TASK TO COMPLETE
The expected answer comprises all lines from the entries that contain the string "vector".

################

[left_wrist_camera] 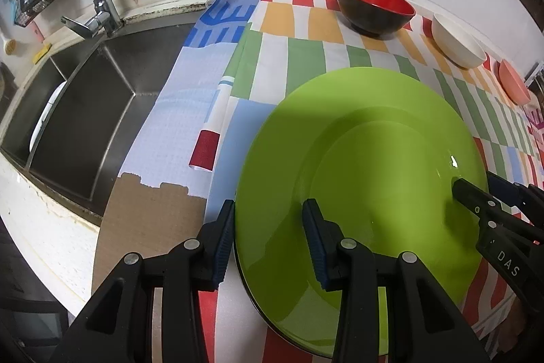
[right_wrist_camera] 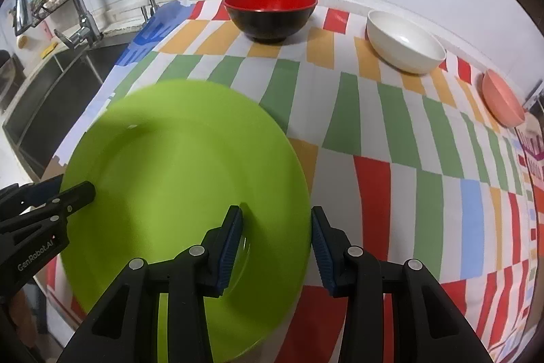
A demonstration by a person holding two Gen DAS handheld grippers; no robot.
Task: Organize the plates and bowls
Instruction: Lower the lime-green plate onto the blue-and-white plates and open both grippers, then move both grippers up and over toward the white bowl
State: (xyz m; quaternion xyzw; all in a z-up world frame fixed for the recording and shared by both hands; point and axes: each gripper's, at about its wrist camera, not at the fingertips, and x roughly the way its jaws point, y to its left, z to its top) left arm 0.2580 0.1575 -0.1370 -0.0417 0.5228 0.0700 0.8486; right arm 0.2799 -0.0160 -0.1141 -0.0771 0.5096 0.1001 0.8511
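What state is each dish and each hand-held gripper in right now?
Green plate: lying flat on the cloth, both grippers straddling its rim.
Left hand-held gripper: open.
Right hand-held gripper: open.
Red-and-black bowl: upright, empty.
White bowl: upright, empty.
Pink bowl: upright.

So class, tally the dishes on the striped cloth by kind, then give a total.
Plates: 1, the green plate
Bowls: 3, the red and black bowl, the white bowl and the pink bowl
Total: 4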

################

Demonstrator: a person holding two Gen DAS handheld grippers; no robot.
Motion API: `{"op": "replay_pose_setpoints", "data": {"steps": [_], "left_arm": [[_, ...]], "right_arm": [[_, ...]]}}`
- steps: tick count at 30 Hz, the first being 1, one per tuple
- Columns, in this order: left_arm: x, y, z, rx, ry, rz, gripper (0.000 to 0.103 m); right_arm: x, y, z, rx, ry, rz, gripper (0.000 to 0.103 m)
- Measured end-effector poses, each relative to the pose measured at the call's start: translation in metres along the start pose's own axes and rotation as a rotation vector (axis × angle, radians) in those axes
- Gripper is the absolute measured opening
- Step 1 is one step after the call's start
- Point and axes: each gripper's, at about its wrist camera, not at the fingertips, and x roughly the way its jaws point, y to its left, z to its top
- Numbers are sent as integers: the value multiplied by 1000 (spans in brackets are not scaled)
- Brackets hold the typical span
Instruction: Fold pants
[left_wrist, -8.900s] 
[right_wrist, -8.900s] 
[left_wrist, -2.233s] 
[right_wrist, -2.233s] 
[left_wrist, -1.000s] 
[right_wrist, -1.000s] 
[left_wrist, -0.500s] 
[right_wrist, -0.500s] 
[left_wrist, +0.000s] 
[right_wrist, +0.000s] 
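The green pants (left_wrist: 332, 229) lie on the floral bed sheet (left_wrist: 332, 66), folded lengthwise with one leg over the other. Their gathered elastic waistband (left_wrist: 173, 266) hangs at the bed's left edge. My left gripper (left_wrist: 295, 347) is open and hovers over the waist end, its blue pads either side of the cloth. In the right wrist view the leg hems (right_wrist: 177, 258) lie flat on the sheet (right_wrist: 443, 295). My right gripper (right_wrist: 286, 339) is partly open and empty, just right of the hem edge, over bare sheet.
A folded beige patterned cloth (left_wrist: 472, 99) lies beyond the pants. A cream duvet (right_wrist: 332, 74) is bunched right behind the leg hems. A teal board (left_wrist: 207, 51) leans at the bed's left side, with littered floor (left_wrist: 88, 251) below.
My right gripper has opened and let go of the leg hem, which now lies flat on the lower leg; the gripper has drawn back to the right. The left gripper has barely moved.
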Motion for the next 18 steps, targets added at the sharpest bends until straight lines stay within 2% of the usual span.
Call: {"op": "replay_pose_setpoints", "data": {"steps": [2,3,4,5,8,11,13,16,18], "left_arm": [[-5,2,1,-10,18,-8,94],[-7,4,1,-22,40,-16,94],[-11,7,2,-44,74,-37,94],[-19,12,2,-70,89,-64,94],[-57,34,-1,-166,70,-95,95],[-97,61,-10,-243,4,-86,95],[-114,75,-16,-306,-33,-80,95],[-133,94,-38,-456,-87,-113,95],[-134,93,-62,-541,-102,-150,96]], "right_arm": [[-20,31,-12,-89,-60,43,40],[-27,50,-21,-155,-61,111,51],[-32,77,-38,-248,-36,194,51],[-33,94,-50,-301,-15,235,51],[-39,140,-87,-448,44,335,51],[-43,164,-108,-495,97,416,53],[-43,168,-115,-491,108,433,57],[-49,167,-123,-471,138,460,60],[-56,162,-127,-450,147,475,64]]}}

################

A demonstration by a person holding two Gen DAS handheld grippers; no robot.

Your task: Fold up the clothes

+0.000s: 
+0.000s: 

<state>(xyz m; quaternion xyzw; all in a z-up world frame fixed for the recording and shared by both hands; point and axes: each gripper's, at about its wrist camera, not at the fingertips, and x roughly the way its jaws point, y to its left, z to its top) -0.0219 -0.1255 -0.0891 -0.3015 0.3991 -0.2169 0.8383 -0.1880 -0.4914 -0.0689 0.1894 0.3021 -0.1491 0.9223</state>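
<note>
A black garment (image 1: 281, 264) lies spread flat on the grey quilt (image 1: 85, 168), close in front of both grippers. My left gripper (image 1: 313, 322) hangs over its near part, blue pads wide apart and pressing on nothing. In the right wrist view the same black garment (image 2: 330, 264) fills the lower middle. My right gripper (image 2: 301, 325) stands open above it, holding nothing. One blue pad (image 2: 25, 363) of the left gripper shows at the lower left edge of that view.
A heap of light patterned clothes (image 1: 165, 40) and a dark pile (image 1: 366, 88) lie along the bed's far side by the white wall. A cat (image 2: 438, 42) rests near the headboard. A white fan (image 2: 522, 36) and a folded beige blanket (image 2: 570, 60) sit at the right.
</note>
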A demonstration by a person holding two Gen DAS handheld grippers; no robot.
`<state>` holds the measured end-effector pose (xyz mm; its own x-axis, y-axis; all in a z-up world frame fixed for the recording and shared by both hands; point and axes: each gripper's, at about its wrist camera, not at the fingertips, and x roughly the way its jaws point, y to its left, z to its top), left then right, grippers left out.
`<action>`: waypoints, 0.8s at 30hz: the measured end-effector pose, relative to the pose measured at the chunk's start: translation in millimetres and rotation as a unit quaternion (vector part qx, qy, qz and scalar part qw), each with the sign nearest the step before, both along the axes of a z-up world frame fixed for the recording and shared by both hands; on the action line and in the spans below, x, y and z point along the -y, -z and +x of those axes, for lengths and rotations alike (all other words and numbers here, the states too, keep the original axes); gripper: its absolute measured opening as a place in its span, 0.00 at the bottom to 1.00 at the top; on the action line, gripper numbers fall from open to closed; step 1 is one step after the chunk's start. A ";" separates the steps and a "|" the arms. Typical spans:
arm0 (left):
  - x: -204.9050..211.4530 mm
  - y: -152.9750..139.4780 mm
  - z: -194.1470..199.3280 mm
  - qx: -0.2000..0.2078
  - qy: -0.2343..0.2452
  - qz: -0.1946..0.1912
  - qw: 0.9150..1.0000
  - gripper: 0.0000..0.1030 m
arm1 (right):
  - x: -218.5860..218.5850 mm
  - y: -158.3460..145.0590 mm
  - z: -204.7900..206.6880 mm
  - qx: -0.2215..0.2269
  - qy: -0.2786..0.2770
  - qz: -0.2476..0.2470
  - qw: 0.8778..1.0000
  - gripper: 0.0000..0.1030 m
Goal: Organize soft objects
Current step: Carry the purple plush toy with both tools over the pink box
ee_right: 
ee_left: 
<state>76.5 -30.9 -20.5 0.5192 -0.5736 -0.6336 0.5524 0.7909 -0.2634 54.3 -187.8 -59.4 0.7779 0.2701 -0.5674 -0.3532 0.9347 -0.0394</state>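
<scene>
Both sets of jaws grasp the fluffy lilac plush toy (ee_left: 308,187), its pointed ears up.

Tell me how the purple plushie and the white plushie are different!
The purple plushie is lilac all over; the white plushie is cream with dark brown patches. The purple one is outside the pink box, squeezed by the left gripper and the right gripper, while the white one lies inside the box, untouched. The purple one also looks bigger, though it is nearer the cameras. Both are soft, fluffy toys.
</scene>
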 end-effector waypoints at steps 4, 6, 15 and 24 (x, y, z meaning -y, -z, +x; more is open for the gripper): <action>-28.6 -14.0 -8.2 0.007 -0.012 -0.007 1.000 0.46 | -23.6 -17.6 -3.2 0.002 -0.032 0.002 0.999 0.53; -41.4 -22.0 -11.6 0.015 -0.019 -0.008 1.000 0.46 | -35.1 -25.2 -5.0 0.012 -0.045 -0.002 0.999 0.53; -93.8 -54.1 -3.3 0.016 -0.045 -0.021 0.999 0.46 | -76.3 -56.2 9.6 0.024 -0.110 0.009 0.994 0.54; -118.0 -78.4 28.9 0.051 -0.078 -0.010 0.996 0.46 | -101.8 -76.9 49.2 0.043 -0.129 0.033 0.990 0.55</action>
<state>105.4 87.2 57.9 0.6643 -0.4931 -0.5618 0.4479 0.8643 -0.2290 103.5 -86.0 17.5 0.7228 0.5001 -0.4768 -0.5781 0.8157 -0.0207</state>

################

ANSWER TO THIS PROBLEM
- Measured end-effector poses, each relative to the pose measured at the call's start: translation in metres along the start pose's own axes and rotation as a rotation vector (axis × angle, radians) in those axes
`<action>`: waypoints, 0.8s at 30hz: the measured end-effector pose, relative to the pose measured at the chunk's start: translation in millimetres and rotation as a unit quaternion (vector part qx, qy, qz and scalar part qw), each with the sign nearest the step before, both along the axes of a z-up world frame fixed for the recording and shared by both hands; on the action line and in the spans below, x, y and z point along the -y, -z and +x of those axes, for lengths and rotations alike (all other words and numbers here, the states too, keep the original axes); gripper: its absolute measured opening as a place in its span, 0.00 at the bottom to 1.00 at the top; on the action line, gripper numbers fall from open to closed; step 1 is one step after the chunk's start. A ";" separates the steps and a "|" the arms. Typical spans:

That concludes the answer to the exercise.